#### GOAL OF THE EXERCISE:
Make an exact copy of every record that follows.

#### TASK MATERIAL:

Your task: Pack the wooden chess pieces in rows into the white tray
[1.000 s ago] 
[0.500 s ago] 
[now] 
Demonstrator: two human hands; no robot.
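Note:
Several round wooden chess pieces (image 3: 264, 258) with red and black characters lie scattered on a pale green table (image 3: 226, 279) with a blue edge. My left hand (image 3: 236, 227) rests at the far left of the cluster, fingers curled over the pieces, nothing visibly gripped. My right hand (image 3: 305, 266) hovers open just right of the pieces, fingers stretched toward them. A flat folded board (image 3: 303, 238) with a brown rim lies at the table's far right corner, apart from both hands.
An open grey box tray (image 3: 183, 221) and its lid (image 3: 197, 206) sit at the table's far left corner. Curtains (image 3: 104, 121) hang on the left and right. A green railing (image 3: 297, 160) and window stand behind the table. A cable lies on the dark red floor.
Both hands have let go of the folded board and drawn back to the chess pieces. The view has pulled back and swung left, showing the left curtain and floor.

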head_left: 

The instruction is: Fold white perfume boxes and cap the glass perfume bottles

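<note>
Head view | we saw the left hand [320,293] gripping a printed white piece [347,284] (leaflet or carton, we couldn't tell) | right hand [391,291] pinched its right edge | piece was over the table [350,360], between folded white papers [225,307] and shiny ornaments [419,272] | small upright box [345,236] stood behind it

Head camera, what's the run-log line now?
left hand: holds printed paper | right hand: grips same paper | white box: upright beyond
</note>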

#### RESPONSE TO THIS EXERCISE:
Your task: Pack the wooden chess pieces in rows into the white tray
[1.000 s ago] 
[0.500 s ago] 
[now] 
Demonstrator: two human hands; no robot.
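Note:
Several round wooden chess pieces (image 3: 264, 258) with red and black characters lie scattered on a pale green table (image 3: 226, 279) with a blue edge. My left hand (image 3: 236, 227) rests at the far left of the cluster, fingers curled over the pieces, nothing visibly gripped. My right hand (image 3: 305, 266) hovers open just right of the pieces, fingers stretched toward them. A flat folded board (image 3: 303, 238) with a brown rim lies at the table's far right corner, apart from both hands.
An open grey box tray (image 3: 183, 221) and its lid (image 3: 197, 206) sit at the table's far left corner. Curtains (image 3: 104, 121) hang on the left and right. A green railing (image 3: 297, 160) and window stand behind the table. A cable lies on the dark red floor.
Both hands have let go of the folded board and drawn back to the chess pieces. The view has pulled back and swung left, showing the left curtain and floor.
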
head_left: 

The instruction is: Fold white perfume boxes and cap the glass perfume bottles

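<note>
Head view | we saw the left hand [320,293] gripping a printed white piece [347,284] (leaflet or carton, we couldn't tell) | right hand [391,291] pinched its right edge | piece was over the table [350,360], between folded white papers [225,307] and shiny ornaments [419,272] | small upright box [345,236] stood behind it

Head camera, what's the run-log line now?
left hand: holds printed paper | right hand: grips same paper | white box: upright beyond
</note>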

Nothing else remains for the exercise.